** Study material **
________________________________________

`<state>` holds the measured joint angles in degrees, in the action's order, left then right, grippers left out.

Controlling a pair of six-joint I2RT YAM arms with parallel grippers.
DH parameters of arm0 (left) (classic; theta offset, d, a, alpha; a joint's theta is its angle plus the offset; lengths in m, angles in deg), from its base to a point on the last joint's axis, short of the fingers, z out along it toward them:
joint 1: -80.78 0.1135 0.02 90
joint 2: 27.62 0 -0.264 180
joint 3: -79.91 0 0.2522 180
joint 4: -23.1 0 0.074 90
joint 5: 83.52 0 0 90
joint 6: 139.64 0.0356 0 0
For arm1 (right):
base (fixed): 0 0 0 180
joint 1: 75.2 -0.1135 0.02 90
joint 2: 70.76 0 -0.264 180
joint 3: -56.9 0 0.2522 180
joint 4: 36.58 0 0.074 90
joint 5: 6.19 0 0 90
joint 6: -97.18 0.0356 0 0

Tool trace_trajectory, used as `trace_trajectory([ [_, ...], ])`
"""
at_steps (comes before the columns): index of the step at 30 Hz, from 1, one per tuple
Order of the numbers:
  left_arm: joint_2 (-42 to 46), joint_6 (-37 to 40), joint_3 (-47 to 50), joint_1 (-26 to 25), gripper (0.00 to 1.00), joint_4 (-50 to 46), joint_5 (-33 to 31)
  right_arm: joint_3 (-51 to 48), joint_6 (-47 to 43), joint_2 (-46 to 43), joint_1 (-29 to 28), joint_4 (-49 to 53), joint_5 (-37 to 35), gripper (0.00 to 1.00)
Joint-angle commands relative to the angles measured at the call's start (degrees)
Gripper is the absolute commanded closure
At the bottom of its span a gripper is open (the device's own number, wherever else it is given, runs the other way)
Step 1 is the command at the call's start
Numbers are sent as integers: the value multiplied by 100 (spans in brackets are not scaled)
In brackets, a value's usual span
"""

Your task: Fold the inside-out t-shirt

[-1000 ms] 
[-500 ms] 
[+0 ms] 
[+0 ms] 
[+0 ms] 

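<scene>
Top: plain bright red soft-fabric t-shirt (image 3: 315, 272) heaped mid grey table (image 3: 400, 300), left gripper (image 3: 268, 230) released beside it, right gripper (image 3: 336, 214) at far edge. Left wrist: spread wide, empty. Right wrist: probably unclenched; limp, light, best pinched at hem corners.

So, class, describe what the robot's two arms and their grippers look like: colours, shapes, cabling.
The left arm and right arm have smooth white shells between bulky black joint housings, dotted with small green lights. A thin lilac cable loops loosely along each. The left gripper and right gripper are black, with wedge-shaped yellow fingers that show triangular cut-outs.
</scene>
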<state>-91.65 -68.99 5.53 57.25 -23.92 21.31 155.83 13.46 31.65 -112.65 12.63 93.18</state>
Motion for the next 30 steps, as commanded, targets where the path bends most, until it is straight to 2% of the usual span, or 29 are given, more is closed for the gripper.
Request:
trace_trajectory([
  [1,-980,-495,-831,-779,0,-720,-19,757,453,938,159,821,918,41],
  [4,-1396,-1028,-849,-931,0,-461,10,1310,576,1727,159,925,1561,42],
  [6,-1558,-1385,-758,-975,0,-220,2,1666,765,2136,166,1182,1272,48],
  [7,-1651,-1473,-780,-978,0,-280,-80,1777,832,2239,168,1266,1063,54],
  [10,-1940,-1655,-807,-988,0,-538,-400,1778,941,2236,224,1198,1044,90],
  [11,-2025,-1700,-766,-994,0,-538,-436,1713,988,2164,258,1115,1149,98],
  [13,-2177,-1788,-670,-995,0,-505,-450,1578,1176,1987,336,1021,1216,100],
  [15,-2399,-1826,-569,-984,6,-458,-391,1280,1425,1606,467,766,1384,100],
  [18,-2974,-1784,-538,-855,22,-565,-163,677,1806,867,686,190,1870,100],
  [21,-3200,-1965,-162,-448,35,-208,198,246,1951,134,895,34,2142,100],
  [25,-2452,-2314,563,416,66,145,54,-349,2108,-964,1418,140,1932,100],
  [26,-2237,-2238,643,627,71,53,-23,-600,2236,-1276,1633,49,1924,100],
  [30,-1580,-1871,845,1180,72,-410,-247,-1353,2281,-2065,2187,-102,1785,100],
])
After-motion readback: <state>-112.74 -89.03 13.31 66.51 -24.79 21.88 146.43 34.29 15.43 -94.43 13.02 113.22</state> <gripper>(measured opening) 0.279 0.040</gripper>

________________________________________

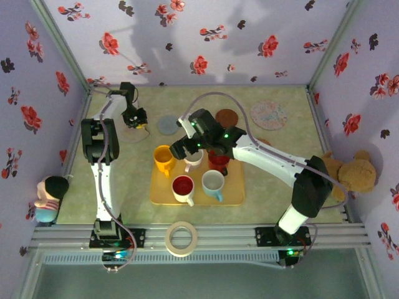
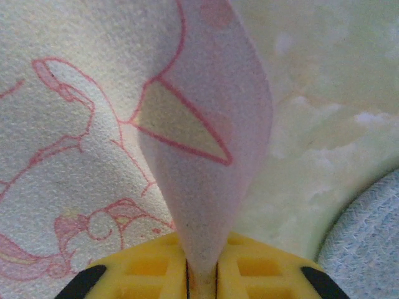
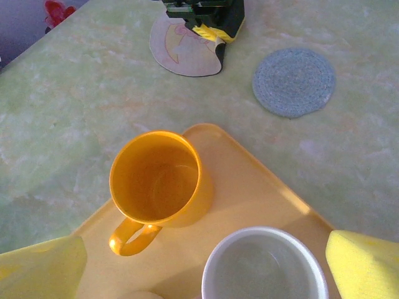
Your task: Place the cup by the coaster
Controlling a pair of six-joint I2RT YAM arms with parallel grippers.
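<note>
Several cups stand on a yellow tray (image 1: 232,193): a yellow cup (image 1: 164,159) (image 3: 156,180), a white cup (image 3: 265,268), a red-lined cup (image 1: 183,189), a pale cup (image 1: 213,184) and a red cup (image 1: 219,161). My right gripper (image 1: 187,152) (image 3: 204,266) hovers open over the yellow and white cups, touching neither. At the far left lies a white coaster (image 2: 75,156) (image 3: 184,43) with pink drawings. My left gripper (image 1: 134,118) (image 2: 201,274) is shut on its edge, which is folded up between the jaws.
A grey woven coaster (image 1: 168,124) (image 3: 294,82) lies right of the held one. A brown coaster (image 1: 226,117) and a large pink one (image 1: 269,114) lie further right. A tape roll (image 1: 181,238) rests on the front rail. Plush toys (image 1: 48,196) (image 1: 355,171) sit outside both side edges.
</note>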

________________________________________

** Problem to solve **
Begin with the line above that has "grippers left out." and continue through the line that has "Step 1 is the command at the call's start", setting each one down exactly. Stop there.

** Written solution **
`<state>` holds the measured joint angles in degrees, in the action's order, left then right, grippers left out.

Controlling a pair of six-joint I2RT YAM arms with parallel grippers.
DH parameters of arm0 (left) (classic; theta offset, d, a, alpha; a joint's theta is its angle plus the offset; lengths in m, angles in deg), from its base to a point on the last joint's axis, short of the fingers, z out along it toward them:
joint 1: -80.78 0.1135 0.02 90
joint 2: 27.62 0 -0.264 180
joint 3: -79.91 0 0.2522 180
joint 4: -23.1 0 0.074 90
joint 5: 83.52 0 0 90
joint 6: 139.64 0.0356 0 0
For arm1 (right):
base (fixed): 0 0 0 180
joint 1: 75.2 -0.1135 0.02 90
joint 2: 70.76 0 -0.264 180
joint 3: -56.9 0 0.2522 180
joint 4: 36.58 0 0.074 90
joint 5: 6.19 0 0 90
joint 6: -97.18 0.0356 0 0

Tool trace_trajectory, used as `trace_trajectory([ [_, ...], ])`
"""
at_steps (comes before the columns): index of the step at 30 Hz, from 1, one per tuple
Order of the numbers:
  left_arm: joint_2 (-42 to 46), joint_6 (-37 to 40), joint_3 (-47 to 50), joint_1 (-26 to 25), gripper (0.00 to 1.00), joint_4 (-50 to 46), joint_5 (-33 to 31)
  right_arm: joint_3 (-51 to 48), joint_6 (-47 to 43), joint_2 (-46 to 43), joint_1 (-29 to 28), joint_4 (-49 to 53), joint_5 (-37 to 35), gripper (0.00 to 1.00)
Joint-angle commands relative to the angles measured at the call's start (degrees)
Gripper is the absolute commanded closure
At the bottom of its span a gripper is open (the device's own number, wherever else it is given, runs the other way)
Step 1 is the command at the call's start

Besides the given answer, there is nothing more to add.